Por Gonzalo Figari
Director Creativo en CandyStore
“… Entra en el maravilloso mundo de la publicidad...”. Ese era el seductor eslogan con el que se promocionaba el instituto superior donde estudié la carrera. Pero lo que ese eslogan escondía era que, para entrar en ese maravilloso mundo, primero tenías que sortear un curso de Matemáticas escondido entre los estudios generales.
Nunca entendí esa maldición obligatoria.
Solo volver a pensar en aquel curso de Matemáticas me hace sentir una fría cascabel recorriendo mis intestinos.
Pero este drama no era igual para todos. En clase había auténticos espadachines de los números, gente que había pasado previamente por otras carreras universitarias y que, para ellos, ese curso de Matemáticas era pan comido.
Pero yo no estaba solo en mi drama, no era el único indocumentado numérico: también estaba mi amigo Cuki. Éramos un desastre para las matemáticas; al propio Baldor se le hubiera desatado el turbante al vernos.
Ángel, un colega que hacía honor a su nombre, nos intentaba explicar con paciencia durante los descansos; pero, cuando mirábamos esos números puestos unos encima de otros, nos empezaban los mareos.
Así que fuimos reptando examen tras examen, contorsionando nuestros cuellos para mirar los exámenes de los demás, que levantaban las hojas de sus pruebas, amablemente, para que pudiéramos copiarnos.
Pero, a pesar de todo ese esfuerzo, Cuki y yo necesitábamos una nota importante en el examen final, y eso era imposible.
La noche anterior al examen me sentí perdido y sin esperanza, así que recé sin parar a una estampita de san Judas Tadeo. Mi mamá siempre decía que aquel santo era “el santo de los imposibles”, así que me aferré a ese único disparo: un milagro de san Judas Tadeo.
Llegué temprano al salón y busqué la mejor ubicación cerca de los espadachines matemáticos del salón, pero todo se derrumbó cuando vi entrar a Leo. Leo era un jefe de prácticas implacable, un maestro Miyagi para atrapar a los copiones como si fueran moscas. Antes de empezar el examen, nos dijo dos cosas: “Lo primero, solo tendrán que solucionar 4 operaciones; los que han estudiado durante el curso pasarán facilito. Y lo segundo, Gonzalo y Cuki se sentarán al final de la clase solos”.
Nos habían pillado, estábamos fichados. Nos miramos Cuki y yo con ojos de náufrago mientras nos sentábamos atrás del todo.
Camino al calvario, nos interceptó con urgencia Gabriel, uno de los espadachines matemáticos más buena gente, y nos dijo al oído con seriedad: “No se preocupen, nosotros les pasaremos las respuestas; cada una irá en un papelito”.
Sonó el silbato y empezó el partido.
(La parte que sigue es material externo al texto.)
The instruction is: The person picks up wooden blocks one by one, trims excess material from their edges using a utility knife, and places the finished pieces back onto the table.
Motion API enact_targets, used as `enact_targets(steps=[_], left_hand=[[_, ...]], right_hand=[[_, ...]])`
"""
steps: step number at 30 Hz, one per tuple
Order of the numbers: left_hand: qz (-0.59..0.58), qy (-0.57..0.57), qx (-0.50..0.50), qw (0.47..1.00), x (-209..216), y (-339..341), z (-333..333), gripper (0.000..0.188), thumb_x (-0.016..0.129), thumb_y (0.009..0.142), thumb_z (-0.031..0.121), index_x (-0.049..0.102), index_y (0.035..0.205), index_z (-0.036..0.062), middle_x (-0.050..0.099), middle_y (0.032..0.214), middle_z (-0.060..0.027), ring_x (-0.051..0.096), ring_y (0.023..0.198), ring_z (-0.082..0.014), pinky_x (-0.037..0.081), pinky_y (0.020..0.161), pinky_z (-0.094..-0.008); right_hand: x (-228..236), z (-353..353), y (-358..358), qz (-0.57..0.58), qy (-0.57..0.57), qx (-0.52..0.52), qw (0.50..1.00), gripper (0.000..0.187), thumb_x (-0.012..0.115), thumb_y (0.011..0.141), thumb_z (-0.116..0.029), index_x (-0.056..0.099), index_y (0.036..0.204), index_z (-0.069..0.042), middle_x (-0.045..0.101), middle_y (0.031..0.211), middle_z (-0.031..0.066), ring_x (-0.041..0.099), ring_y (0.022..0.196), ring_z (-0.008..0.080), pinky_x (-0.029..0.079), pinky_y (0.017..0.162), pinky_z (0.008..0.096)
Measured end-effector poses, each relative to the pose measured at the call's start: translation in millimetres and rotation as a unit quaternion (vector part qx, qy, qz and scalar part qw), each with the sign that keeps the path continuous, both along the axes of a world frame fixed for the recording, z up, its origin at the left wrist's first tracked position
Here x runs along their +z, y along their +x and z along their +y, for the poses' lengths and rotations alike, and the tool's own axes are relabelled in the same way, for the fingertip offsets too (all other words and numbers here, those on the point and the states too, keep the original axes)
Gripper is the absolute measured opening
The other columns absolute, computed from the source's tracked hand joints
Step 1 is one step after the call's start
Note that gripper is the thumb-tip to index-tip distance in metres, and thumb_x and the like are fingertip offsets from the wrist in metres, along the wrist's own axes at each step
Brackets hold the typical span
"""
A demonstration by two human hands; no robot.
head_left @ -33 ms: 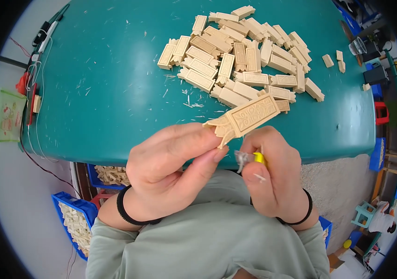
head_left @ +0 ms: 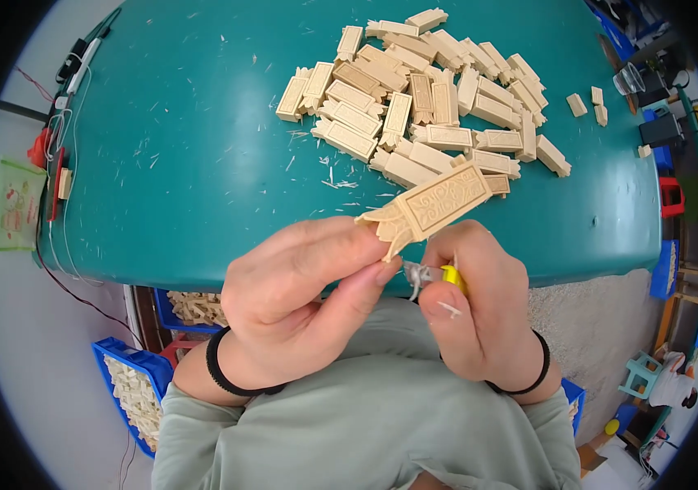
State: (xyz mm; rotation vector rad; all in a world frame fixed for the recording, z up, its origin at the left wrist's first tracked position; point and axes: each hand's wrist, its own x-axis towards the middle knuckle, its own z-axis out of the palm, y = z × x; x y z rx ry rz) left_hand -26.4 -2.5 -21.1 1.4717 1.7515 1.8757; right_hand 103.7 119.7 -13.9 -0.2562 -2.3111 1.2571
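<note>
My left hand (head_left: pixel 304 298) pinches a carved, cream-coloured block (head_left: pixel 447 200) by its flared, petal-like end. The block is tilted, its plain end pointing up to the right, and a scroll pattern shows on its framed face. Below it my right hand (head_left: pixel 479 306) is closed around a yellow-handled knife (head_left: pixel 452 279). The knife's short blade, with pale curls of shaving on it, lies close to the flared end; whether it touches is hard to see. A pale shaving sticks to my right thumb.
A heap of similar carved blocks (head_left: pixel 398 118) covers the far middle of the green table (head_left: pixel 177 188), with shavings scattered about. Several small blocks (head_left: pixel 577 105) lie at the right. Blue crates (head_left: pixel 132 355) of pale pieces stand below the table's left side. A power strip (head_left: pixel 79 69) borders the left edge.
The knife and my right thumb have shifted slightly left and the blade now sits nearer the block's flared end. My left hand and the block have hardly moved.
</note>
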Motion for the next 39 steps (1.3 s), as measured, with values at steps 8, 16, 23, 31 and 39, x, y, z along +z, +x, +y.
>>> enact_targets(steps=[8, 16, 23, 31, 39], left_hand=[[0.043, 0.029, 0.020, 0.998, -2.4, 1.1, 1.4, 0.029, 0.066, 0.067, -0.012, 0.061, 0.094, -0.0033, 0.064, 0.084, -0.0163, 0.064, 0.070, -0.0211, 0.051, 0.057, -0.0258], [0.092, 0.012, 0.050, 0.994, -3.9, 1.7, 1.0, 0.030, 0.068, 0.066, -0.011, 0.062, 0.095, -0.0031, 0.064, 0.084, -0.0164, 0.064, 0.070, -0.0215, 0.052, 0.058, -0.0260], [0.111, 0.003, 0.061, 0.992, -4.2, 1.6, 1.1, 0.032, 0.068, 0.065, -0.011, 0.061, 0.095, -0.0020, 0.064, 0.085, -0.0167, 0.064, 0.071, -0.0222, 0.052, 0.059, -0.0263], [0.133, 0.009, 0.084, 0.988, -1.2, 3.7, 2.7, 0.033, 0.067, 0.064, -0.013, 0.061, 0.096, -0.0036, 0.064, 0.086, -0.0174, 0.064, 0.072, -0.0233, 0.052, 0.060, -0.0267], [0.131, 0.012, 0.098, 0.986, -4.5, 5.1, 1.7, 0.030, 0.066, 0.065, -0.013, 0.060, 0.094, -0.0054, 0.063, 0.085, -0.0187, 0.064, 0.070, -0.0246, 0.053, 0.060, -0.0274]], right_hand=[[1.1, -1.5, -3.6, -0.016, 0.027, -0.006, 0.999, 0.028, 0.061, 0.081, -0.027, 0.048, 0.079, -0.002, 0.047, 0.066, 0.0103, 0.048, 0.054, 0.0243, 0.037, 0.043, 0.0314], [-2.8, -1.0, -5.7, -0.011, 0.027, -0.005, 1.000, 0.029, 0.062, 0.081, -0.027, 0.047, 0.077, -0.002, 0.047, 0.066, 0.0102, 0.048, 0.053, 0.0247, 0.037, 0.043, 0.0316], [-2.8, -0.6, -7.1, -0.021, 0.038, -0.013, 0.999, 0.030, 0.063, 0.080, -0.027, 0.047, 0.076, -0.002, 0.047, 0.065, 0.0096, 0.047, 0.052, 0.0244, 0.037, 0.043, 0.0317], [-9.5, -1.7, -11.3, 0.015, 0.086, -0.044, 0.995, 0.032, 0.064, 0.079, -0.030, 0.047, 0.074, -0.003, 0.045, 0.064, 0.0085, 0.045, 0.050, 0.0230, 0.035, 0.040, 0.0306], [-12.8, -2.3, -13.3, 0.013, 0.122, -0.070, 0.990, 0.035, 0.063, 0.080, -0.033, 0.047, 0.074, -0.003, 0.044, 0.063, 0.0079, 0.045, 0.050, 0.0225, 0.035, 0.039, 0.0302]])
Cuki y yo nos hacíamos los que escribíamos mientras los estudiantes de adelante iban descifrando esas imposibles operaciones. Cada vez que Leo se giraba o miraba el reloj, un pequeño papel volaba como un meteorito hacia el fondo del salón para rescatarnos. Todos los demás alumnos aprovechaban también para mirar esos papelitos y corregir sus operaciones. Ya teníamos 3 papelitos y 3 operaciones resueltas; pero, cuando el cuarto papelito satelital estaba a punto de emprender su vuelo hacia nuestros pupitres, Leo sintió el fraude en el ambiente y decidió dar por terminado el examen. Yo salí hundido; necesitaba todas las respuestas acertadas para pasar ese diabólico curso y me faltó la última. Asumí que repetiría aquel curso. Pasé la peor noche de mi vida.
Al día siguiente, desperté con el timbre de la puerta de casa: era Cuki. Se agarraba la cabeza, tenía los ojos inyectados de felicidad. “Gordito, no sabes lo que ha pasado. La última operación, la que nunca nos llegó, estaba mal. Toda la clase ha sido jalada porque todos tenían el mismo error, y los profesores han decidido jalar a todos. Los únicos dos que hemos aprobado el curso somos tú y yo”. Nos dimos un abrazo de final de Mundial, mi corazón estaba a tope. Corrí escaleras arriba hacia mi cuarto y besé la estampita. “El santo de los imposibles” era un eslogan de verdad.